In 2018 Cunningham wrote Expressing a Nazarene Identity, the 5th volume in the Frameworks for Lay Leadership series published by Global Nazarene Publications.

2013

In March 2013 Cunningham announced his decision not to seek re-election as president of APNTS when his term concluded on April 3, 2013. At that time Cunningham indicated "his desire to remain at APNTS, serving as a historian, writer, and teacher." After the election of Dr. Seung-An "Abraham" Im as his successor, Cunningham agreed to remain at APNTS as interim president until the installation of Im.

After attending the Global Consultation on Academic Programs in Holistic Child Development organized by Compassion International and Fuller Theological Seminary in Chiang Mai, Thailand on May 13–17, 2007, Cunningham was inspired to initiate a Holistic Child Development (HCD) program at APNTS. As the pioneer director, Cunningham was instrumental in APNTS inaugurating the HCD program in partnership with both Compassion International and Nazarene Compassionate Ministries in April 2008. Since its inception in November 2009, Cunningham has been the program director of the Ph.D. in HCD offered by the Asia Graduate School of Theology (AGST) Philippines hosted by APNTS. By 2010 APNTS had become "a world leader in the area of holistic child development." After the Philippines Commission of Higher Education (CHED) approved, APNTS began offering its own PhD in HCD in the 2011–2012 academic year, while continuing to co-operate with the AGST program. In an October 2011 interview, Cunningham indicated:

Cunningham is a Research Fellow of the Australasian Centre for Wesleyan Research (ACWR), and also serves on the editorial board of its theological journal, Aldersgate Papers. From October 16–18, 2011 Cunningham was the speaker in a series of Holiness Conferences in Japan sponsored by the Japan Holiness Association.

At the 39th annual meeting of the Wesleyan Theological Society held in Rochester, New York from March 4–6, 2004, Cunningham was announced as the recipient of the Smith-Wynkoop Award in absentia for his first book, Holiness Abroad: Nazarene Missions in Asia (Scarecrow Press, 2003).
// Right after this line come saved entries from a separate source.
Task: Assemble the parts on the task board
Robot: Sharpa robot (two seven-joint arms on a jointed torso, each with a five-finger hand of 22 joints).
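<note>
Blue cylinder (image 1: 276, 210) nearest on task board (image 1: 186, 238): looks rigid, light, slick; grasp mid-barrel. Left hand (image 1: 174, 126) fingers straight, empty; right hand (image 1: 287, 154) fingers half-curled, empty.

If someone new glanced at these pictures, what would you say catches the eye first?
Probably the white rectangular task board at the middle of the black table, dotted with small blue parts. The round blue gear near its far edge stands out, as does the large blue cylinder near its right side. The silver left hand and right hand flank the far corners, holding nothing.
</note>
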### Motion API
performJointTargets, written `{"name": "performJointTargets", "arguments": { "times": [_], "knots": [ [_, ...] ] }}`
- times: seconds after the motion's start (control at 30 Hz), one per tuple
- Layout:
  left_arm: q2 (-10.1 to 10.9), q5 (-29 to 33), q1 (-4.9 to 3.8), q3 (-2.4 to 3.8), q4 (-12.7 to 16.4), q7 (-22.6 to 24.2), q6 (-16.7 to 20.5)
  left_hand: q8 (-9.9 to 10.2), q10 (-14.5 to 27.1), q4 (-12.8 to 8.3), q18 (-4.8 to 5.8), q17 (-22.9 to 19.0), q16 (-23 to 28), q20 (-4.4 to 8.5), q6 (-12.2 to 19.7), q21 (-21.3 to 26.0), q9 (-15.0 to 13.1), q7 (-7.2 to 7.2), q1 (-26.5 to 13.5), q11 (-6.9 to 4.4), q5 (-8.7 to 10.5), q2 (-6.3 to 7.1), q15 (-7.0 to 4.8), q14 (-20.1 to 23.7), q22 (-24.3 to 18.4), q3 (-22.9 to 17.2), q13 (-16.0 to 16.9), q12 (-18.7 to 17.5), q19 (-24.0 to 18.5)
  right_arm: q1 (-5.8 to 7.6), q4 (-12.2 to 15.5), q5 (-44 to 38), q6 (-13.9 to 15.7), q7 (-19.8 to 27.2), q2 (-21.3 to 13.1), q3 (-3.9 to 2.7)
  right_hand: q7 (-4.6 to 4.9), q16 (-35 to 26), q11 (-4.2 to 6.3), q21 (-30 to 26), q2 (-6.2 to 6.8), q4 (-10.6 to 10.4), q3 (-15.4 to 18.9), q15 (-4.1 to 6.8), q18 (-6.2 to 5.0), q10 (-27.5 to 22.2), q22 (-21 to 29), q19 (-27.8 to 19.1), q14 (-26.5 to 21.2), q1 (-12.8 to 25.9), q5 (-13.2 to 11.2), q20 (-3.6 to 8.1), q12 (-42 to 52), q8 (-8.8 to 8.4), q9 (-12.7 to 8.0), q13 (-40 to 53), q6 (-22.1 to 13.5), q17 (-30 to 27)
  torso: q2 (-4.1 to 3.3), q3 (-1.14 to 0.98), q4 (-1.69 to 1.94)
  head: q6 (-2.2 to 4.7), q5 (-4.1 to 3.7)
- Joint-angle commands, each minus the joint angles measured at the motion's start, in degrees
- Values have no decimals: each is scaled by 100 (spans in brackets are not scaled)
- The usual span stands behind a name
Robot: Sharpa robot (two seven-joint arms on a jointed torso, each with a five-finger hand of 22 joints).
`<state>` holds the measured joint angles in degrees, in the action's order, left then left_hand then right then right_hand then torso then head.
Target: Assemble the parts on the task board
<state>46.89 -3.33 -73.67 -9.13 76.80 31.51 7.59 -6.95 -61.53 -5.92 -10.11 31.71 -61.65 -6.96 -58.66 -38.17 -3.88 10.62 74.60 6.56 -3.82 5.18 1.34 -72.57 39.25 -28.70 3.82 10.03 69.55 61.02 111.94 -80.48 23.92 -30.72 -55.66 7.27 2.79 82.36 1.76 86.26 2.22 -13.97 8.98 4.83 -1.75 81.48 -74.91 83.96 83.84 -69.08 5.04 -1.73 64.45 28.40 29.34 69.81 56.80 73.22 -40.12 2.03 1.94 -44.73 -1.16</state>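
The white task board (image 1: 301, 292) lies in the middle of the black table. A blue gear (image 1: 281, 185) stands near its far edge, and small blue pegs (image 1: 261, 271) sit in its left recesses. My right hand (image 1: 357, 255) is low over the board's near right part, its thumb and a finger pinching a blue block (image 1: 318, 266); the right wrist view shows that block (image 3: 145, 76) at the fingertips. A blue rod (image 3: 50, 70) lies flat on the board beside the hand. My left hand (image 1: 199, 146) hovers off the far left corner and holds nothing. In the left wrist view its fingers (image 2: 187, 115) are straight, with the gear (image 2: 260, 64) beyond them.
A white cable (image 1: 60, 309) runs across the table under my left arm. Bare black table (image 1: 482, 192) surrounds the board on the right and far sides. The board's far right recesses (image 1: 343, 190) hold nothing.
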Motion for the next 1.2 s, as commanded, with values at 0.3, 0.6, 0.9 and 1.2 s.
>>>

The Award, which was accepted on Cunningham's behalf by Stan Ingersol, is named in honor of the outstanding scholarly contributions of deceased Nazarene historian Timothy L. Smith, who was Cunningham's doctoral supervisor, and Nazarene theologian Mildred Bangs Wynkoop, who was Theologian-in-Residence when Cunningham was a student at Nazarene Theological Seminary in Kansas City, Missouri from 1976 to 1979.

2012

After extensive discussions in late 2011 with Dr. Fletcher L. Tink, executive director of the Bresee Institute for Metro-Ministries at Nazarene Theological Seminary, who had taught classes in urban ministry at APNTS as an adjunct professor, on March 29, 2012, Cunningham signed an agreement with Tink to locate Bresee Institute's third campus (Bresee Institute East) in two offices on the fourth floor of the Nielson Center for Education and Evangelism Building at APNTS. The Bresee Institute East was established to become a major center and broker for consultation, seminars, and materials related to its mission to provide urban training, to expand its curriculum in urban and compassionate ministries, and to develop urban internships. It has been tasked to provide teaching and administrative support for a proposed accredited PhD program in urban and compassion ministries to be offered by APNTS.

2011

In his annual presidential report in April 2011, Cunningham reaffirmed his desire to see students "demonstrate an aggressive kind of love for the people who are in their midst."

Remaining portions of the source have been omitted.